The network your IP is in makes a difference. My mail server is currently at OVH, which is a good enough neighbourhood for Mailjet to have built an email business there.

I very occasionally have an email bounce back (once a year or less). The bounce message typically includes information on exactly why it bounced and how to contact the receiving server's operator to figure it out.

The vast majority of the work goes into the the initial setup, which takes an evening if you're using a packaged mail stack. [1]

[1] If you want a free packaged mail stack, here's a FOSS one: http://www.iredmail.org I have no experience with it but have heard good things.

I've been running two domains for about a year and a half, and have only once been spam-canned. This only happened recently, and I haven't been able to get hold of the guy to ask what email system he's using, and whether there was any report of why my mails were marked as spam. I'm very curious to have that information.

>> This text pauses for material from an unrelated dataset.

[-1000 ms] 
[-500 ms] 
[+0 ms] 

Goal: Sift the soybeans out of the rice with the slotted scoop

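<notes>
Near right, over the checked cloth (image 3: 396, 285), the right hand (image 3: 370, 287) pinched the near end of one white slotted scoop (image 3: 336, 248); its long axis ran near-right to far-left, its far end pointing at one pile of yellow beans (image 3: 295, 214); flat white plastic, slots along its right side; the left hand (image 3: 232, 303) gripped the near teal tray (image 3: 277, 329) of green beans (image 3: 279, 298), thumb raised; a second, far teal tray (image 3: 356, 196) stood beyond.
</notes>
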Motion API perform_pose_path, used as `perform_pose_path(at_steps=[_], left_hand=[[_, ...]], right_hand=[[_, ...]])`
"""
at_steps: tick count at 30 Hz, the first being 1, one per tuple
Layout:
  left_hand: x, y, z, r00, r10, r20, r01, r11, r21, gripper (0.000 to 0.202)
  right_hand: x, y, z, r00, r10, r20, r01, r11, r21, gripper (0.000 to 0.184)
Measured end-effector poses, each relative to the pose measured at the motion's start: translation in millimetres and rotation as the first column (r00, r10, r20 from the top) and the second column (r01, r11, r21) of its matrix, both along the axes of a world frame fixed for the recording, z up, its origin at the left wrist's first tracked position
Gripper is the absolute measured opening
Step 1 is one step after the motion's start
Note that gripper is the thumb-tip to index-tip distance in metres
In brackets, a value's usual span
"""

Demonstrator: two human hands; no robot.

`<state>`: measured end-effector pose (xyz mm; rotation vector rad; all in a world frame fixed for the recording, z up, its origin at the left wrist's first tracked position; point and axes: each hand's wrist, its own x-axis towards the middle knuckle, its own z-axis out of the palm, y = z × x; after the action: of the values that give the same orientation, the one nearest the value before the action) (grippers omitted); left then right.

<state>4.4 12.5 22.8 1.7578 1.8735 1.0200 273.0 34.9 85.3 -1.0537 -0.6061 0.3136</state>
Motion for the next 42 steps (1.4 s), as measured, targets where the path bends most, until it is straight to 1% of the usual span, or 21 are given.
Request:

I went through the whole rigmarole of reverse-DNS and SPF. I also started very gingerly in the beginning -- for a few weeks it was no bulk emails and trying to mostly email personal contacts. But I've never had any trouble until now.

Only if you using it for spam-like email marketing. With correct SPF and DKIM config, also dedicated IP, it would be no problems at all.
There's still a chance. I've been running my personal email myself as a learning project for a couple of years now, and the only time I've had problems was when I emailed a bunch of people on the same domain at once. Other than setup and dealing with that one bulk email, it's just normal systems administration: updates, backups, and monitoring.
False. Use a dedicated IP and don't send spam and you're fine (if you don't trust your users, run spamassassin in both directions).

Google will complain about deliveries if you don't have IPv6 records. Everything else: DKIM, SPF, etc is optional and helpful.

Simple greylisting works wonders to block incoming spam.

You should not have any problems until you start having problems and then you will deeply regret thinking that running your own mail server was a neat idea. My advice: don't host your own email server unless it's your core business or you're big company, your sanity is worth more than that.